R. Christensen и соавт. (2008) провели метаанализ исследований Пиаскледина при ОА, в который включили 4 РКИ (624 пациента) длительностью от 3 до 24 месяцев. Все эти исследования продемонстрировали высокую эффективность в устранении болевого синдрома на фоне лечения Пиаскледином и хорошую переносимость и приверженность к лечению (только 3 % пациентов прекратили лечение).
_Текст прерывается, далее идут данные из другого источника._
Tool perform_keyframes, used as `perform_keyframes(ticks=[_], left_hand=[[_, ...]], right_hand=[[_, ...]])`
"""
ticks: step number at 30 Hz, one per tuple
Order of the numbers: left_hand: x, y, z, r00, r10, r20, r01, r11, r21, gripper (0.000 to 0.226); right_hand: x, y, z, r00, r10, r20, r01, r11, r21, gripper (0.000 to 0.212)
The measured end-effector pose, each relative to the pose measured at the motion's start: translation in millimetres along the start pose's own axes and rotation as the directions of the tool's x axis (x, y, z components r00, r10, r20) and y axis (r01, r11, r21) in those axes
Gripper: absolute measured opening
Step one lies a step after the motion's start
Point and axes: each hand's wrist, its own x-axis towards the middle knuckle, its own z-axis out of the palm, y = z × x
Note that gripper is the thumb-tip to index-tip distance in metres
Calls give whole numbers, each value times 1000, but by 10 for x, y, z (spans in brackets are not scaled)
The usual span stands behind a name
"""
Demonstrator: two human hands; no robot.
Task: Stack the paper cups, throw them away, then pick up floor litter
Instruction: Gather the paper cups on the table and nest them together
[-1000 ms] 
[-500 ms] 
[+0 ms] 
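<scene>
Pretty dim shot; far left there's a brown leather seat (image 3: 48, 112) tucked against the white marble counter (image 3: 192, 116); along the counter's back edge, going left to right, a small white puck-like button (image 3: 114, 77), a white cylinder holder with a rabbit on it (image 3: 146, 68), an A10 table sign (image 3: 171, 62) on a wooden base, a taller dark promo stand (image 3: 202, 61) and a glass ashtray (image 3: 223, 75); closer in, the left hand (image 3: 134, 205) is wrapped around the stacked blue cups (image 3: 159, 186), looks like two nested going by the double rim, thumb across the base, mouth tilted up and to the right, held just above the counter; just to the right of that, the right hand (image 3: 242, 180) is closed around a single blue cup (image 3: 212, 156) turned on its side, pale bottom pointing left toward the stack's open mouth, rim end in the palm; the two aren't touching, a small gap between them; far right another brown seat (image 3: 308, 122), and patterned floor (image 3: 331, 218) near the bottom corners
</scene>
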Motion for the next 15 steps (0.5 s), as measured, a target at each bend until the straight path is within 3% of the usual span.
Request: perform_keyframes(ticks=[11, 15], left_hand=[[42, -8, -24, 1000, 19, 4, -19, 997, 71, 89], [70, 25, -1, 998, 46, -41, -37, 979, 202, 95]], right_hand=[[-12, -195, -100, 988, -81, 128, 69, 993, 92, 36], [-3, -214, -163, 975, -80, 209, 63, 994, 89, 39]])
Таким образом, уникальный состав (комплекс неомыляемых фитостеролов и жирных кислот) с двойным механизмом действия (хондропротекция и хондростимуляция), высокая эффективность в отношении симптомов ОА, доказанная способность замедлять прогрессирование ОА, отсутствие взаимодействия с другими препаратами, высокий уровень безопасности сделали Пиаскледин 300 признанным стандартом лечения ОА с 2003 года, входящим в число препаратов, рекомендованных EULAR и OARSI. Проведенные исследования также показали, что применение Пиаскледина 300 позволяет значительно снизить дозу или отменить прием НПВП, кардинально улучшить качество жизни пациентов с ОА коленных и тазобедренных суставов. На данный момент Пиаскледин 300 является уникальным препаратом, поскольку не имеет аналогов в Украине и в Европе.